Follow-up to #2748. That PR left client-spark/extension out of the spark4 profile because Spark 4 uses jakarta.servlet while Spark 3 uses javax.servlet, and WebUIPage.render(request) must override its parent signature exactly — so one .scala file can't serve both.

This PR adds two sibling source roots under client-spark/extension:

  • src/main/scala-javax/org/apache/spark/ui/ServletCompat.scalatype HttpServletRequest = javax.servlet.http.HttpServletRequest
  • src/main/scala-jakarta/org/apache/spark/ui/ServletCompat.scalatype HttpServletRequest = jakarta.servlet.http.HttpServletRequest

ShufflePage.scala imports ServletCompat.HttpServletRequest and overrides render with that alias. build-helper-maven-plugin picks one of the two roots via ${extension.servlet.source.dir}; a spark4 profile in this module's pom (merged with the root pom's spark4 profile by shared id) flips the property to the jakarta variant. ServletCompat is private[ui], so callers stay in org.apache.spark.ui.

Alongside:

  • Add client-spark/extension to the root pom's spark4 profile <modules>.
  • Add rss-client-spark-ui dependency in client-spark/spark4/pom.xml (mirrors client-spark/spark3/pom.xml).
  • Bump build-helper-maven-plugin from 1.10 (2014) to 3.6.0.

Why are the changes needed?

Without this, Spark 4 users lose the Uniffle Shuffle tab, the History Server plugin, and the listener-driven status store. #2748 flagged this as a known limitation.

How was this patch tested?

mvn -pl client-spark/extension clean compile passes under every profile that includes the module: spark3, spark3.0, spark3.2, spark3.2.0, spark3.3, spark3.4, spark3.5, spark4.

Under -Pspark4, dependency:tree resolves spark-core_2.13:4.0.2, scala-library:2.13.16, and jakarta.servlet-api:5.0.0. Runtime validation on a live Spark 4 cluster is follow-up.

@LuciferYang LuciferYang marked this pull request as draft May 13, 2026 00:00
Spark 4 switched the UI servlet API from javax.servlet (Jetty 9) to
jakarta.servlet (Jetty 11+). WebUIPage.render must override its parent
signature exactly, so the same .scala file cannot serve both.

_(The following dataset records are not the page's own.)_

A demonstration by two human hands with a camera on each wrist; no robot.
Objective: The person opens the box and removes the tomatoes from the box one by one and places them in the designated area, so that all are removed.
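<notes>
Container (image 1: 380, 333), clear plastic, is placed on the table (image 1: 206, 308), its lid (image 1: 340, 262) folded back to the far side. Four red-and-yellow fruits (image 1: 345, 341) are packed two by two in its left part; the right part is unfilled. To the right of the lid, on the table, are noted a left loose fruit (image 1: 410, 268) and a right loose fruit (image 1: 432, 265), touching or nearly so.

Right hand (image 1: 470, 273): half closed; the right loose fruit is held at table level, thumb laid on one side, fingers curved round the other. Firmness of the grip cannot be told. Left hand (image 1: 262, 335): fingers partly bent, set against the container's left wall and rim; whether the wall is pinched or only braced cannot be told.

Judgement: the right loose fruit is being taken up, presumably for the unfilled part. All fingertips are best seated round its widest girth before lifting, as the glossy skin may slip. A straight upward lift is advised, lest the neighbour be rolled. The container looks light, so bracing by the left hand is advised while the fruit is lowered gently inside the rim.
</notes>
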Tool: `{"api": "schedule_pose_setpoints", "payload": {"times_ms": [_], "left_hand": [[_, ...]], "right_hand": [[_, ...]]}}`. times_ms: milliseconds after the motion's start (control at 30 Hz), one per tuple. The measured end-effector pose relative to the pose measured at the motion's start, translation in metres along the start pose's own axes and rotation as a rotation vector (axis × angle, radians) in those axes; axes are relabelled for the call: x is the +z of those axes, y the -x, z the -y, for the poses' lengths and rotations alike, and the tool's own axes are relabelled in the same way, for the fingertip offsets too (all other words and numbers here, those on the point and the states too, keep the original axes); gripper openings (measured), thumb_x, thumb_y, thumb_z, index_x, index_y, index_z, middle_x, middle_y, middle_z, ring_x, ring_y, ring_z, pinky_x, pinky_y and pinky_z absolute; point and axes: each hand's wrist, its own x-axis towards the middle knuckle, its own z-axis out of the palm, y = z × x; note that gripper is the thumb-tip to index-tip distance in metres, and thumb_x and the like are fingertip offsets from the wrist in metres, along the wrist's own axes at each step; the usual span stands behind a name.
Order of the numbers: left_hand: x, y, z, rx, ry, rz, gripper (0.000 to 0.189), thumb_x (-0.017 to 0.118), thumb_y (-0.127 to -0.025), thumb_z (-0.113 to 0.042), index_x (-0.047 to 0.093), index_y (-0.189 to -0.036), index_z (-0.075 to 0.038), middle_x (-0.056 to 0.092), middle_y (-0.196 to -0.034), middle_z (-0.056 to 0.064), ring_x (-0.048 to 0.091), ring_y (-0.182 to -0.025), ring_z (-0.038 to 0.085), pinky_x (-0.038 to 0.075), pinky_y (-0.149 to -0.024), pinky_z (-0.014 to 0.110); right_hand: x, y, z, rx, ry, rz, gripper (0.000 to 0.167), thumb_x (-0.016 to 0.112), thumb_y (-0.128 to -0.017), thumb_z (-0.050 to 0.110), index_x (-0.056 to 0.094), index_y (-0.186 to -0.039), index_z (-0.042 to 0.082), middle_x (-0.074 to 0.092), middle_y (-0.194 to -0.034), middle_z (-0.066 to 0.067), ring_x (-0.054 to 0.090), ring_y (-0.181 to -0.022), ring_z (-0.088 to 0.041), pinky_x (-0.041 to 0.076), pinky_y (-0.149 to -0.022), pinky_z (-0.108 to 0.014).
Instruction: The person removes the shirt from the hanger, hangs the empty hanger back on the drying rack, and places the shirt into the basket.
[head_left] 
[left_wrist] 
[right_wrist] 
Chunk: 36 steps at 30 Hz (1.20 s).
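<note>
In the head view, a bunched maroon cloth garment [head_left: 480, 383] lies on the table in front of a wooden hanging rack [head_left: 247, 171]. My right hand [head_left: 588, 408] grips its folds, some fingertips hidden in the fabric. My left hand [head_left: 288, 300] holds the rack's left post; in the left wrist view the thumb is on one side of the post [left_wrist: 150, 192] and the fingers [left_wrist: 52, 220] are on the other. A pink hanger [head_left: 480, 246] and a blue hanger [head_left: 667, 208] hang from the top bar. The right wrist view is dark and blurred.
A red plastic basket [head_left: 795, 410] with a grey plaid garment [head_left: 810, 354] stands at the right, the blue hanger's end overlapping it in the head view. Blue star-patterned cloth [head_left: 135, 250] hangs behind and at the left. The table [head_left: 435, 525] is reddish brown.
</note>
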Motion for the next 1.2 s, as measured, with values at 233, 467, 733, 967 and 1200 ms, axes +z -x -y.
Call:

Route extension through a ServletCompat type alias backed by two
version-specific source roots (scala-javax / scala-jakarta). The
build-helper-maven-plugin picks one via ${extension.servlet.source.dir},
switched by a spark4 profile in this module's pom that merges with the
root pom's spark4 profile.

Other changes:
- Add client-spark/extension to the root pom's spark4 profile modules.
- Add rss-client-spark-ui dependency to client-spark/spark4/pom.xml,
  mirroring client-spark/spark3/pom.xml.
- Bump build-helper-maven-plugin 1.10 -> 3.6.0.
- Contributor notes document new-variant and new-spark-version steps,
  IDE re-import on profile switch, and ~/.m2 hygiene.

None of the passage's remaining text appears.